Weekly Insights: A Realistic Look at Futures Trading
A Realistic Look at Futures Trading
A futures trader’s mission is to be profitable by taking the preponderance of technical and/or fundamental evidence he or she has on a market and then making a well-founded trading decision based on a trading plan of action. That is the best a trader can do. If the market does not respond in the way the trader thought it would, he or she will hopefully have a tight protective stop in place to keep losses to a minimum. Then, the trader moves on to the next preponderance of evidence on a market, and the process starts over.
Veterans of the business know there is no “Holy Grail” for futures trading success. We know how brutal the markets can be to even the savviest and deep-pocketed traders. The principals at the big hedge fund Long-Term Capital Management certainly know what I am talking about. This speculative trading firm, which supposedly had trading geniuses at the helm, went bust after the markets they were trading made a devastating turn against them. Some well-known investors got burned.
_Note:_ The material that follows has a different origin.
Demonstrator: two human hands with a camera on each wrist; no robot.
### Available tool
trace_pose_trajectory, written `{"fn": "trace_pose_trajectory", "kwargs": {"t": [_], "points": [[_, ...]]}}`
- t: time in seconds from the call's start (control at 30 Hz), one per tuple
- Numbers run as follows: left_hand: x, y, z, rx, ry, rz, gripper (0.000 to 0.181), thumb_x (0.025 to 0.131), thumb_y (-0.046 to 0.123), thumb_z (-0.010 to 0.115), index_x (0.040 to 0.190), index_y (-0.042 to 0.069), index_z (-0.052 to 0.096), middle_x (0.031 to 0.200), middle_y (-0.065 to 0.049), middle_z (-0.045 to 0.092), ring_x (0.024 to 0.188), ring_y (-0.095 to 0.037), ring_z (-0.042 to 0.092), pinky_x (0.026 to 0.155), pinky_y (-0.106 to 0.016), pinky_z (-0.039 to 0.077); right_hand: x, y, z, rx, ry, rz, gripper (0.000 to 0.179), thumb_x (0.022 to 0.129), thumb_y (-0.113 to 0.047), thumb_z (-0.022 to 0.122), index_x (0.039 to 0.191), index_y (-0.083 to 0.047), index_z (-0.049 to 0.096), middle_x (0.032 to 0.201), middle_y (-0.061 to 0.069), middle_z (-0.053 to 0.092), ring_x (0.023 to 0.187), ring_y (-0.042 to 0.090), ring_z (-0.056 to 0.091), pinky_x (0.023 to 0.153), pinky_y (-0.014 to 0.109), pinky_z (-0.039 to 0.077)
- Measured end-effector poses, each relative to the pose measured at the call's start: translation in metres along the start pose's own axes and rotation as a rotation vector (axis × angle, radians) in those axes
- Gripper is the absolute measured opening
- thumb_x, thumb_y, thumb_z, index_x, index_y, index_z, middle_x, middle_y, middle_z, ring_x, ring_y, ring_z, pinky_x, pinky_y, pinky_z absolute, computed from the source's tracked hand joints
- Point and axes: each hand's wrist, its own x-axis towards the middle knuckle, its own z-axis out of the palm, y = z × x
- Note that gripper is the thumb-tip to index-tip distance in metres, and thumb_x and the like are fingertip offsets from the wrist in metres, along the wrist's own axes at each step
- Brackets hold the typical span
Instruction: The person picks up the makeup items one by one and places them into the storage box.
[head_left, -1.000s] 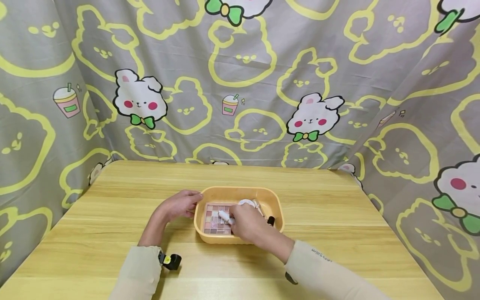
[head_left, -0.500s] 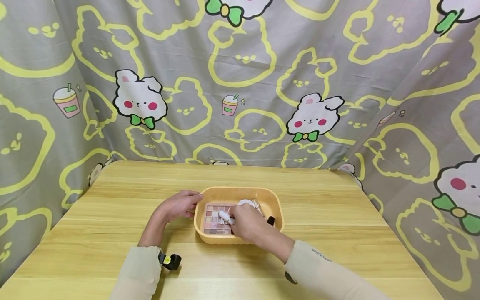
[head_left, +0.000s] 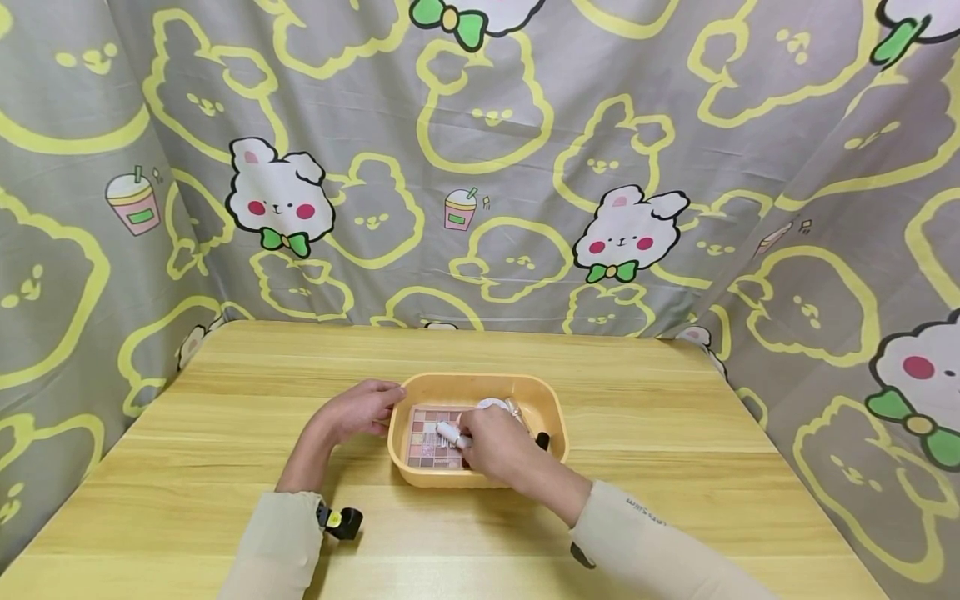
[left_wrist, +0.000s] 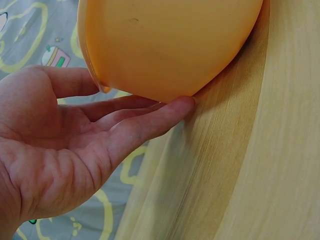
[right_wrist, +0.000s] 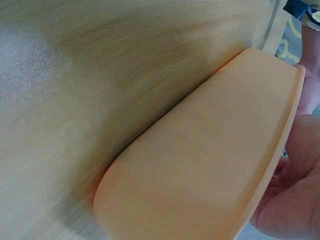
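Observation:
An orange plastic basin (head_left: 480, 481) stands on the table. At its left end my left hand (head_left: 362, 410) holds it, thumb at the rim and fingers along the outer wall, as the left wrist view shows. Inside the basin, my right hand (head_left: 498, 446) grips a slim white tube (head_left: 452, 434) with dark lettering above an eyeshadow palette (head_left: 422, 450). A round white item (head_left: 492, 404), a gold-toned slim item (head_left: 514, 408) and a black cap-like piece (head_left: 542, 441) lie around that hand, partly hidden. In the right wrist view the basin wall (right_wrist: 190, 150) covers what the fingers hold.
The wood-grain table (head_left: 247, 417) extends on all sides of the basin. A patterned grey curtain (head_left: 510, 167) hangs behind and at both sides. A black wrist camera (head_left: 345, 523) sticks out from the left sleeve.
Both hands keep the same places, and the basin stays put. The right hand shifts only very slightly over the gold-toned item, with the white tube still in its fingers.

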Motion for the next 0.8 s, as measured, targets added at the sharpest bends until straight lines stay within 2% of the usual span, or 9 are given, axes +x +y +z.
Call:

Yet, there are individuals, myself included, who are fascinated by the markets and trading, and find great satisfaction when we can “take some money off the table.” We know there are dangers to futures trading, but sound and strict money-management principles can greatly reduce the dangers of losing all of one’s trading assets. After all, one of the realities of futures trading is that trade-offs exist in just about every trading method or trading philosophy. In fact, there are advantages and disadvantages to just about everything we do in life, so why should futures trading be any different?
Here are the trade-offs for just a few futures trading methods. These trade-offs may be obvious to some, but I believe it is prudent for all traders to have a very clear picture and a keen understanding of what they are up against when they initiate a trade and take on “the market,” which can quickly turn into a two-headed monster if it is not respected and understood.
Purchasing options on futures: This is a great way for individuals, especially beginners, to participate in futures market trading and limit their risk to the price paid for the option. Traders sleep well at night, knowing that if the market makes a violent turn against them, they will not get a margin call from their broker. The trade-off: For the traders that purchase options, the timing of the trade must be even more precise than straight futures trading, as options expire well before the underlying futures contract and “time decay” continually erodes the option premium. Also, in volatile markets, options premiums increase significantly. Finally, if an option that is purchased is not “in the money,” any favorable moves in the underlying futures contract price will likely not be matched on a one-to-one price basis by gains in the option’s value.
Selling options on futures: There is an old market adage that says most of the profits made in options trading are made by the sellers and not the buyers. I do not disagree with this. The trade-off: There is another adage that says options sellers will make good profits–until that one time a market turns unexpectedly and violently against them and wipes out all the profits they had previously made writing (selling) options.
Trading volatile markets: Big profits can indeed be made trading volatile markets. In the past couple of years, the energy futures markets have been one example. The trade-off: Volatile markets can turn against a trader on a dime. Big profits can turn into big losses in very little time. I call a highly volatile market a “gunslinger’s market.”
Using tight protective stops: I use protective stops with nearly every trade. It is a good way to go into a trade with a plan of action, should the market turn against you. For traders who do not have real-time price data or who cannot monitor price action all session long, stops are an excellent risk-management tool. However, protective stops are not perfect. They are not effective in “fast” market trading in the pits that see a price vacuum. Stops are virtually useless when a market makes a limit move. Floor traders will sometimes “gun” for resting stops, trigger them, and then the market seems to reverse.
System trading: I do not use a mechanical system for trading, but many traders do successfully. By “system trading,” I mean using computer-generated buy and sell signals, which are based on certain parameters fed into a computer trading program. Some of these trading systems are advertised as being 90% profitable. The trade-off: Many system trading advertisers do not tell people that with most computer-generated trading systems, a trader is in the market–either long or short–virtually all the time. Drawdowns on the trading account can be, and many times are, very large. Also, some of the claims of high-profit percentages are based on a trading system that is hypothetically back-tested over several years.
Again, there’s no magic formula for successfully trading futures, but taking a little time to understand the trade-offs for the particular type of trading method you are using is time well spent.